Kürzlich gab der User Spirou hier in den Blog-Kommentaren einen meines Erachtens sehr guten Tipp, den ich euch nicht vorenthalten möchte: Vor allem wenn ihr viel Kapital als Tagesgeld anzulegen habt, ist es unter Umständen ratsam, dies auf Banken in verschiedenen (EU-)Ländern aufzuteilen.

Nicht alles auf eine Karte setzen

Hintergrund: Falls eines der Länder in Zahlungsschwierigkeiten gerät, so ist dann nur eines eurer Tagesgeldkonten betroffen und die anderen nicht. Wenn ihr hingegen alles „auf eine Karte setzt“, kann das ganz anders aussehen.

Nicht, dass ihr mich falsch versteht: Ich sehe derzeit keinerlei Anzeichen für ein solches Horrorszenario, aber da man als Tagesgeldanleger klassischerweise ja stark sicherheitsorientiert ist, ist dieser Tipp für den einen oder anderen von euch vielleicht was.

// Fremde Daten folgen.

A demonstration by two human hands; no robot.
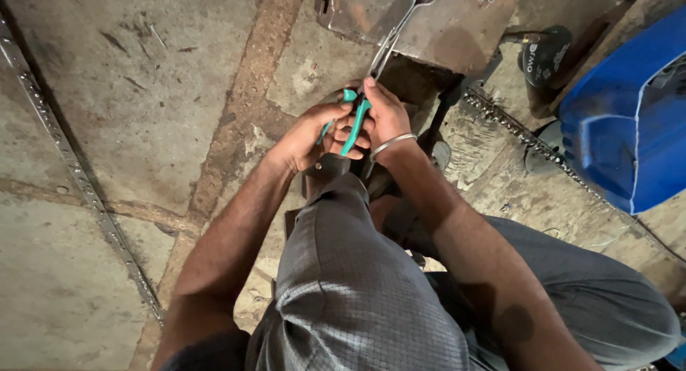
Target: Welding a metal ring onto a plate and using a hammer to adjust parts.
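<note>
Rough concrete floor [143, 92], teal-handled steel pliers [355, 127]

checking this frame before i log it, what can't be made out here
Head view, the only one:
- Jaws of the green-handled pliers: hidden by the right hand and left hand, so what they bite is unclear.
- Bent metal rod: its top is cut off by the upper edge.
- Rusty metal block: only its lower part is in frame.
- Blue casing: cut by the right edge.
- Feet: covered by the knee.
</note>
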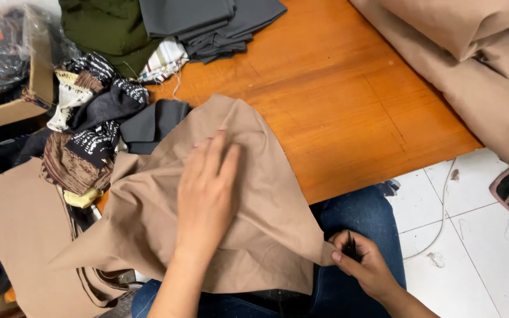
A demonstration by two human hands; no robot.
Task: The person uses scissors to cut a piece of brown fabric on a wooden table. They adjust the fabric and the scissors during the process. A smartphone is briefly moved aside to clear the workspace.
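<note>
A tan piece of cloth lies over the front edge of the orange wooden table and onto my lap. My left hand rests flat on the middle of it, fingers spread and pointing away from me. My right hand is low at the right, over my blue jeans. It pinches the cloth's right corner and holds a small dark object whose kind I cannot tell.
A heap of patterned black, white and brown scraps lies at the left, with more tan cloth below it. Folded grey cloth and green cloth sit at the back. A cardboard box stands far left. Large tan fabric covers the right. White floor tiles show lower right.
</note>
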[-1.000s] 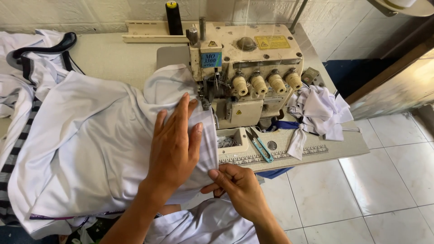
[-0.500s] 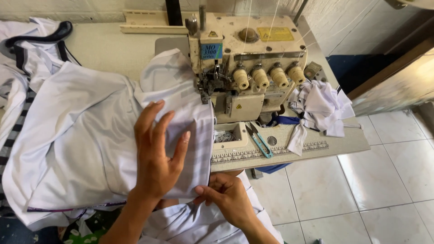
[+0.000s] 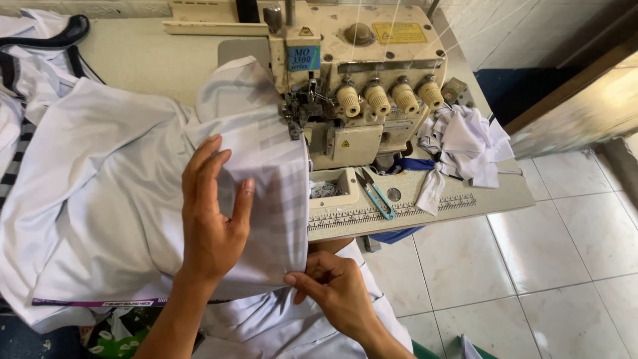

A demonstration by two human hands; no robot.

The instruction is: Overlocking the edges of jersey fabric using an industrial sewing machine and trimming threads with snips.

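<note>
White fabric (image 3: 113, 199) lies spread over the tabletop (image 3: 146, 53) from the far left edge to the sewing machine, its right-hand hem running straight from the needle area down to the near edge of the tabletop. At the far left, a striped black-and-white garment (image 3: 20, 86) sits partly under the white fabric. A thin purple strip shows along the near border of the cloth.

On the white fabric rests the left hand (image 3: 212, 219), palm down, its grip spread: fingers long and slightly fanned, pointing away from the person toward the machine, the thumb held apart on the right side. The left forearm rises from the bottom of the view at a slant.

Just right of it and nearer the person, the right hand (image 3: 335, 289) comes in from the lower right. Its grip is pressed together, thumb and forefinger pinching the near corner of the fabric's hem at the tabletop's edge, the other fingers curled under.

Further right stands the cream overlock sewing machine (image 3: 359, 80) with four round tension knobs. In front of it, teal-handled thread snips (image 3: 375, 194) lie beside a printed ruler strip. A heap of white scraps (image 3: 465, 146) sits at the right end, and the tiled floor (image 3: 531, 266) lies beyond.
</note>
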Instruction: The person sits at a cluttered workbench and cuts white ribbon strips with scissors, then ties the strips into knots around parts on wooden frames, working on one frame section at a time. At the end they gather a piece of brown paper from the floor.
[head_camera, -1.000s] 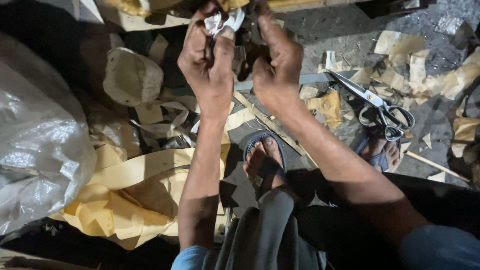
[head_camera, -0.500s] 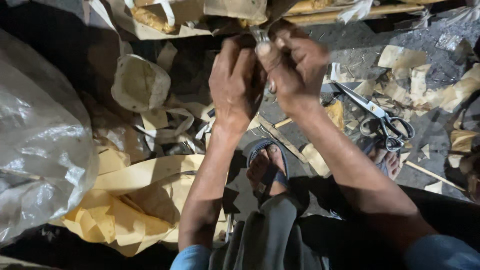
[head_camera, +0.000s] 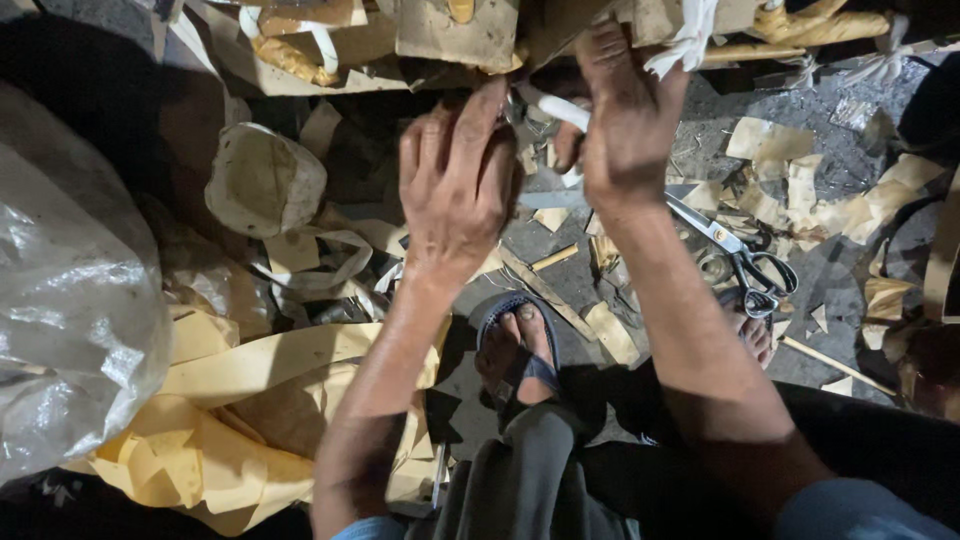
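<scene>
The left hand (head_camera: 455, 185) and right hand (head_camera: 625, 120) pinched a white strip (head_camera: 555, 108) between closed fingers; its long axis ran left to right, tilting slightly downward to the right.

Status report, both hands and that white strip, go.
Left hand up against the cardboard pieces, grip unclear. Right hand pinching the white strip. Scissors lying open on the ground, right of the hands.
</scene>
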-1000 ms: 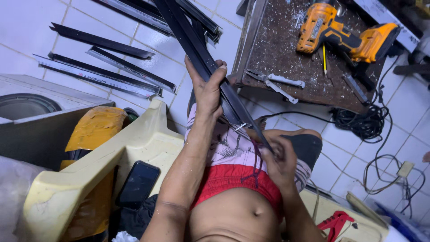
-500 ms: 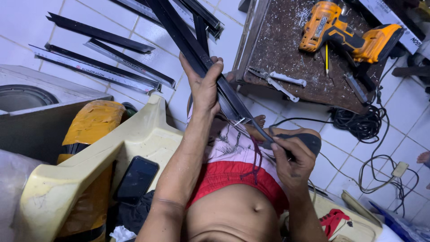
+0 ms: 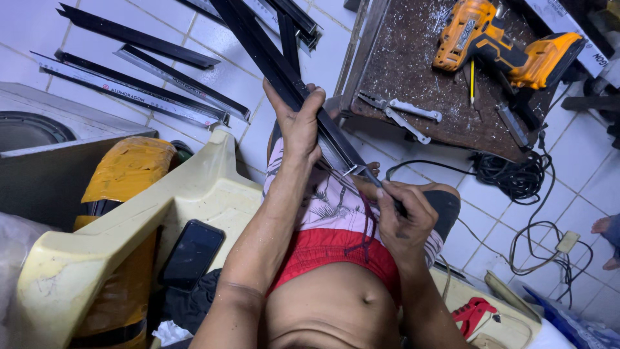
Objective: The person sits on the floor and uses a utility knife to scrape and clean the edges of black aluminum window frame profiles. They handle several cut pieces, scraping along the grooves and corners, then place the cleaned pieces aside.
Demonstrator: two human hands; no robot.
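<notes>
A long black metal profile (image 3: 265, 52) slants from the top of the view down to my lap. My left hand (image 3: 298, 126) grips it around the middle, fingers wrapped over its edge. My right hand (image 3: 403, 220) sits at the profile's lower end (image 3: 345, 161), closed on a thin dark tool whose tip touches the metal; what kind of tool it is I cannot tell. I am seated in patterned shorts with a red waistband (image 3: 329, 249).
A scratched brown work surface (image 3: 413, 71) holds an orange cordless drill (image 3: 497, 42), a pencil and metal tools. More black profiles (image 3: 139, 71) lie on the white tiled floor. Black cable (image 3: 516, 178) coils at right. A phone (image 3: 192, 253) rests on a cream plastic chair.
My right hand has slid a little along the profile's lower end with the tool. The left hand keeps its grip; the view has shifted slightly.
</notes>
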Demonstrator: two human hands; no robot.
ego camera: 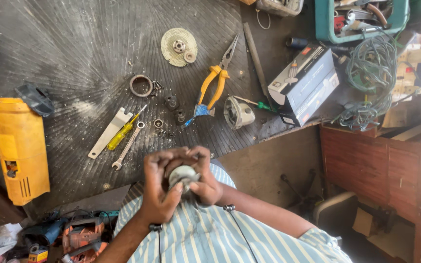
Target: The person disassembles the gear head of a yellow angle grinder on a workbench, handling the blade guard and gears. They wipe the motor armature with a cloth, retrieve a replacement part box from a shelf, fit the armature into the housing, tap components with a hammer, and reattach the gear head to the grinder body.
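at the near edge of the bench (74, 44), close against the striped shirt (205, 234), a small round grey metal part (183, 176) is clamped between the left hand (159, 187) and the right hand (204, 176), fingers wrapped around it on both sides. the step in hand is judged to be work on this part by grip alone, with a firm, steady hold called for. only its pale, domed top is seen; the rest is hidden. orange-handled pliers (214, 83), a spanner (126, 148), a yellow screwdriver (123, 132) and a yellow tool housing (19, 146) are left lying on the bench.
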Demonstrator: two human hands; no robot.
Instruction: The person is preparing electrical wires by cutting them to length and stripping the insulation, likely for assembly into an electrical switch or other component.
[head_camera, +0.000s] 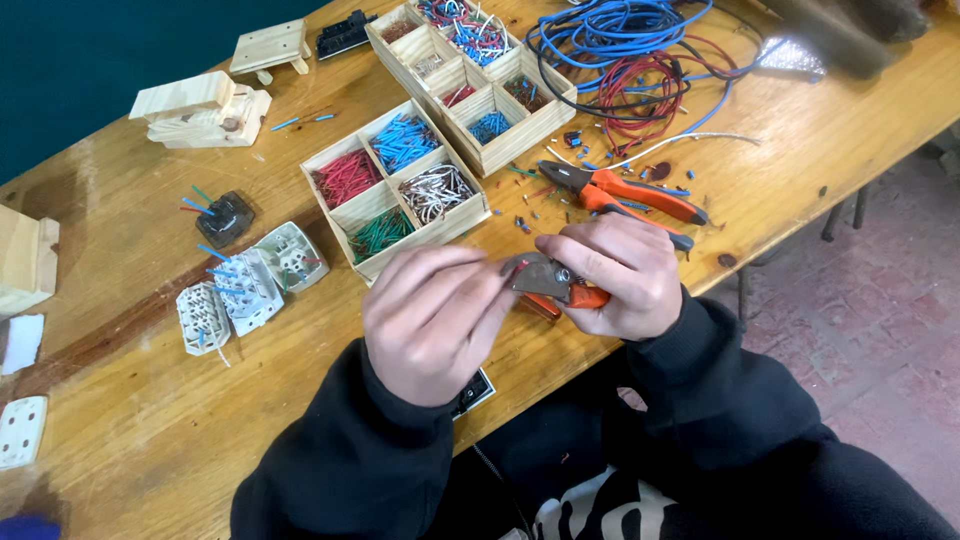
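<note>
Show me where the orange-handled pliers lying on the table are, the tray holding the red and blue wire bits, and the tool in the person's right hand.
Orange-handled pliers (640, 192), head view, on the upper handle.
Wooden tray (425, 235), head view, on its front wall.
Cutting tool (545, 278), head view, on the metal head.
Right hand (615, 275), head view, on the knuckles.

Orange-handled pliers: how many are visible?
2. One pair of pliers lies on the table beside the wire coils; another, the held pliers, is in the right hand.
</note>
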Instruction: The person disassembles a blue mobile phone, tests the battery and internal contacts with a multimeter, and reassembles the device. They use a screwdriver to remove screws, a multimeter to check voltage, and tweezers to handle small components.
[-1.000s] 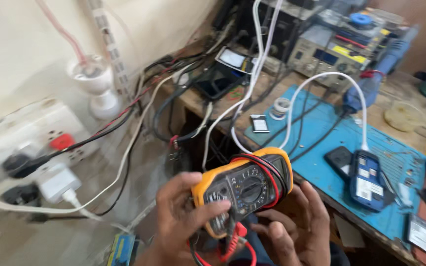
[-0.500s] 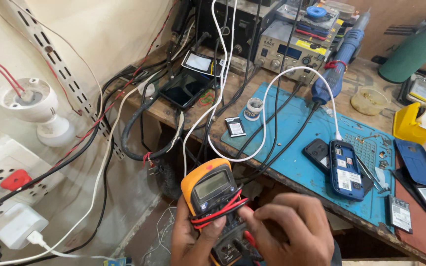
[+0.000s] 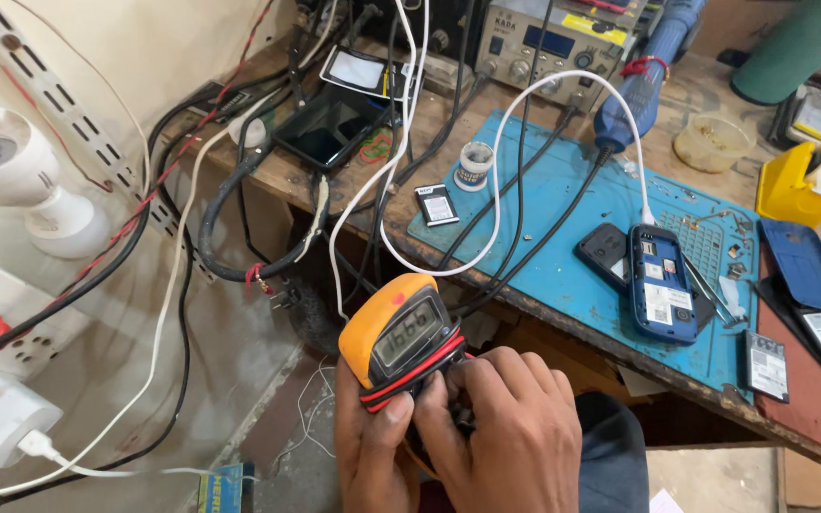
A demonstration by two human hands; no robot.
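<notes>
Cluttered and cable-strewn, the wooden counter (image 3: 563, 318) runs from 11 o'clock down to 4 o'clock, its worn front edge passing just above the hands. Below that edge, at about 6 o'clock, an orange multimeter (image 3: 403, 337) with a grey display is held tilted, screen up, clear of the counter. The left hand (image 3: 368, 446) cradles it from beneath, thumb pressed on the lower left corner where red and black test leads (image 3: 410, 380) are wound around the body. The right hand (image 3: 510, 432) covers the meter's lower half from the 4 o'clock side, its fingers (image 3: 458, 380) curled together and bearing on the casing and leads; both hands are clamped on the meter, so only the display end shows.

At 2 o'clock from the meter lies a blue work mat (image 3: 563, 204) carrying an opened blue mobile phone (image 3: 661, 283), with a dark phone back cover (image 3: 602, 253) touching its left side. A white cable (image 3: 496, 180) loops from the phone toward the meter's top edge, and black cables (image 3: 525, 218) hang over the counter edge just beside it. A yellow tape dispenser (image 3: 795, 185) sits at 2 o'clock, well apart. A white bulb holder (image 3: 21, 180) juts from the wall at 9 o'clock. Open room lies to the left of the hands, over the bare floor (image 3: 268, 418) at 8 o'clock.
</notes>
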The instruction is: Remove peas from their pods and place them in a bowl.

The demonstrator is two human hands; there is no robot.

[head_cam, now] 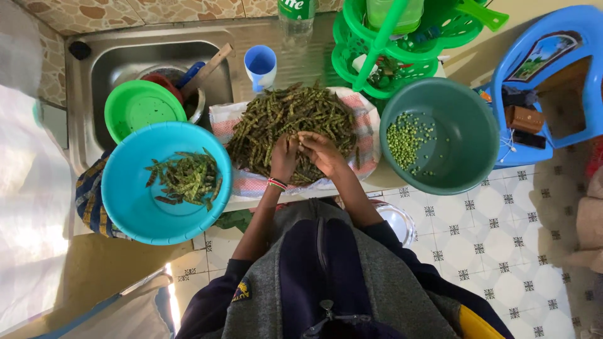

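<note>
head view, worktop (370, 179): carries cloth, basins.
blue basin (125, 201): left, holds empty pods (186, 178).
green basin (465, 150): right, holds shelled peas (405, 141).
pod heap (282, 119): centre, on checked cloth (251, 183).
left hand (284, 157): fingers pinched on a pod at heap's near edge.
right hand (321, 152): touching left, gripping same pod.

Heap of dark green pea pods (289, 122) on a checked cloth, between blue and green basins
</note>
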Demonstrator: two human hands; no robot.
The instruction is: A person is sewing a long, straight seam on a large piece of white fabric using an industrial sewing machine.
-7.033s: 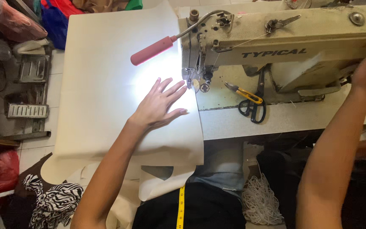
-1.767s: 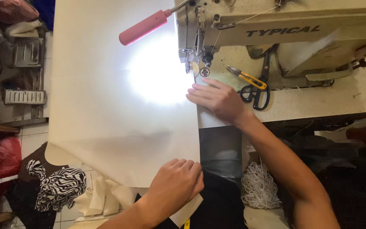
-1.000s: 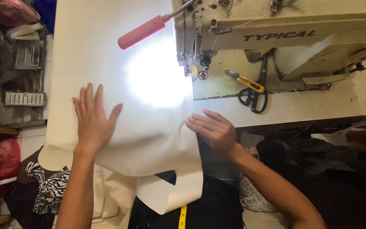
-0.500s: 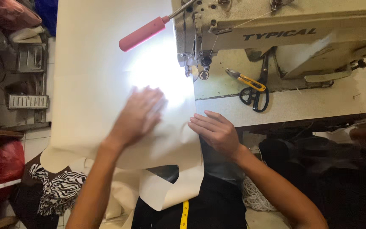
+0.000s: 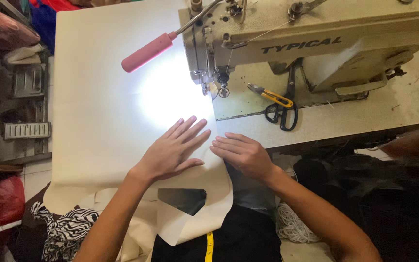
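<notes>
A large sheet of cream material [image 5: 103, 106] lies across the sewing table, lit brightly near the needle. My left hand [image 5: 173, 149] rests flat on it with fingers spread, just below the bright patch. My right hand [image 5: 242, 153] lies palm down on the sheet's right edge, beside the left hand. Neither hand grips anything. The cream sewing machine [image 5: 316, 43] stands above them, its needle area [image 5: 219, 85] a short way beyond my fingertips. The sheet's lower corner hangs over the table edge toward my lap.
A pink-handled lamp [image 5: 147, 51] juts from the machine on a flexible neck. Black scissors [image 5: 282, 109] and a yellow thread snip [image 5: 272, 96] lie on the machine bed. A yellow tape measure [image 5: 209, 245] hangs at my lap. Zebra-patterned fabric [image 5: 66, 228] sits lower left.
My left hand slid from the sheet's left part to its right part beside my right hand. The right hand stayed on the sheet's right edge.
</notes>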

Ich habe hier im TagesgeldBlog ja schon immer mal wieder empfohlen, Tagesgeld auf mehrere Anbieter zu verteilen. So geht man dem Problem aus dem Weg, gleich seinem ganzen Geld hinterherrennen zu müssen, wenn der jeweilige Anbieter in Schwierigkeiten gerät. Der Tipp von Spirou geht noch einen Schritt weiter: Darauf achten, dass die einzelnen Anbieter auch Einlagensicherungen verschiedener Länder nutzen.

Beispiel: Österreich, Großbritannien (Deutschland), Niederlande

So könnte man sein Geld beispielsweise auf die VTB Direkt (2,7 Prozent, österreichischer Einlagensicherungsfonds bis 100.000 Euro), die Bank of Scotland (2,7 Prozent, 30€ Prämie, britische Einlagensicherung bis 100.000 Euro + darüber hinaus deutsche Einlagensicherung bis 250.000 Euro) und die MoneYou Bank (2,75 Prozent, niederländische Einlagensicherung bis 100.000 Euro) verteilen. Das nur als Beispiel/Anregung dafür, wie mein sein Geld aufteilt, und dennoch durchweg Top-Konditionen erhält.

Von einer Anlage bei griechischen Banken würde ich dabei momentan aber eher absehen. 😉 Ich würde da Angebote aus Ländern bevorzugen, die nicht gerade kurz vor der Staatspleite stehen. Abgesehen davon, ist mir auch kein griechischer Anbieter von Tagesgeld bekannt, der sich an deutsche Kunden richtet. 😉

Ich persönlich muss sagen, dass ich dieser Empfehlung selbst gar nicht folge. Denn ich bin zwar generell stark sicherheitsorientiert, sehe aber die konkrete Gefahr derzeit nicht. Wenn das allerdings so weitergeht mit den Negativschlagzeilen im Zusammenhang mit der Finanzkrise und der Krise der Europäischen Union, dann handele ich vielleicht auch demenstprechend. Aber vorerst nicht.

Wie handhabt ihr das? Würde mich über Kommentare mit euren Ansichten dazu sehr freuen.